EXERCISE BRIEF: Below are the records; copy exactly the stretch from the line containing "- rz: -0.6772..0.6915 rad" through the line containing "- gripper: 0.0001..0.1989", both ends included, and nothing else.

++++ DATA EXTRACTS ++++

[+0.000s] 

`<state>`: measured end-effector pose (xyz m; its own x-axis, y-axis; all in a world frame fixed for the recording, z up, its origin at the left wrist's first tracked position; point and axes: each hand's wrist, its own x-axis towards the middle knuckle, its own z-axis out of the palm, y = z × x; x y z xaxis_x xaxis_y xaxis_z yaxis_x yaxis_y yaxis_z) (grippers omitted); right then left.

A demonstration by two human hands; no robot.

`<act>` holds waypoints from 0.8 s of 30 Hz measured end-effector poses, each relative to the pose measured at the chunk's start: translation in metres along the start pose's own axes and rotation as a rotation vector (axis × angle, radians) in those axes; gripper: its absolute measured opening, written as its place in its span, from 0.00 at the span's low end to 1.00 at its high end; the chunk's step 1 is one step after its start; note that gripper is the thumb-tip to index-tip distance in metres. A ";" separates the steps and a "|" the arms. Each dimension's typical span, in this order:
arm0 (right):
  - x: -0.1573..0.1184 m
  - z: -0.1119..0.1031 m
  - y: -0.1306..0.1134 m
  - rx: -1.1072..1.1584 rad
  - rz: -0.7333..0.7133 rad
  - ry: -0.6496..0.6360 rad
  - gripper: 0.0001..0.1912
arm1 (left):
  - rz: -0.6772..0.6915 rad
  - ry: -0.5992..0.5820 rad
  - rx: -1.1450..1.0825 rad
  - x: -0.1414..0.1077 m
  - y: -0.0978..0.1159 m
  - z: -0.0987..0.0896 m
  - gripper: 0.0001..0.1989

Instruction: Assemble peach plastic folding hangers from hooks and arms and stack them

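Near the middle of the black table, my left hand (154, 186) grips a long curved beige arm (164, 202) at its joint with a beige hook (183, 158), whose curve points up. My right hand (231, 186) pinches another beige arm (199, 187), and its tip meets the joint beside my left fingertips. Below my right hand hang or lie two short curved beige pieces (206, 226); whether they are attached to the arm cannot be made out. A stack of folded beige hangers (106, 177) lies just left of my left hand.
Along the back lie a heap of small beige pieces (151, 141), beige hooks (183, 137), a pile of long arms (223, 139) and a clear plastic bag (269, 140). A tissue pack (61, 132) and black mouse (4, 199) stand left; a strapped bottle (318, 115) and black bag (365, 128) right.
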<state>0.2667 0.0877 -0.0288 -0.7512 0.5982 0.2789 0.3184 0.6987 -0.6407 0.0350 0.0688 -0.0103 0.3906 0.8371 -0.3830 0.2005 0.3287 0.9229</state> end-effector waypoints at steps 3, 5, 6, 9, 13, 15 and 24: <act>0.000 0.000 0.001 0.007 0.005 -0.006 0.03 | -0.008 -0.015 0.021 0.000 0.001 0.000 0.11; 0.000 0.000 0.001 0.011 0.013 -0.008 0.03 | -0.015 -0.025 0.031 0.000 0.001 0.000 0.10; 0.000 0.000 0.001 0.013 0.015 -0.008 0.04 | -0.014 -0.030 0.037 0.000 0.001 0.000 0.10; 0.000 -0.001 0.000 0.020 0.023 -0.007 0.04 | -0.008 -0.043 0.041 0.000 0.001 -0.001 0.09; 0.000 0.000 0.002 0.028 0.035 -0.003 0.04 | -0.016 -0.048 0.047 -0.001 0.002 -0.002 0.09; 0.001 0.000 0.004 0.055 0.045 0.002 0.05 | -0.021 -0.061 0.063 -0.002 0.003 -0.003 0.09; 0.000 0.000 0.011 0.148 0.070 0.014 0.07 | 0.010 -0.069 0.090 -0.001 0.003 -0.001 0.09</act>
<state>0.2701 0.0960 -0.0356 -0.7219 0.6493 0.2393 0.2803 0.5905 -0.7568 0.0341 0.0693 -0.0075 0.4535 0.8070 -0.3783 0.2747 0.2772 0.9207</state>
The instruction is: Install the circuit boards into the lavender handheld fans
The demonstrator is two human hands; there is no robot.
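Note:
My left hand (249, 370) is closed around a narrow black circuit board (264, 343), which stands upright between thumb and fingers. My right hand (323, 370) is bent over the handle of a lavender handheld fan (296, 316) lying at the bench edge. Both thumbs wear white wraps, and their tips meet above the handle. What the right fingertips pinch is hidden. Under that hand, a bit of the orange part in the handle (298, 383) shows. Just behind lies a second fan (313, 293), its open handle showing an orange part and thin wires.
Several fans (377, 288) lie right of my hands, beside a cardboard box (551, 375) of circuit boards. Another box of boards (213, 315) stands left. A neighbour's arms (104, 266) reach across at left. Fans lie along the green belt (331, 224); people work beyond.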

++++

ANSWER SECTION:
  - rz: -0.6772..0.6915 rad
  - ry: -0.5992..0.5820 rad
  - rx: -1.1450..1.0825 rad
  - x: -0.1414..0.1077 m
  - y: -0.0978..0.1159 m
  - z: -0.0987..0.0896 m
  - gripper: 0.0001..0.1989

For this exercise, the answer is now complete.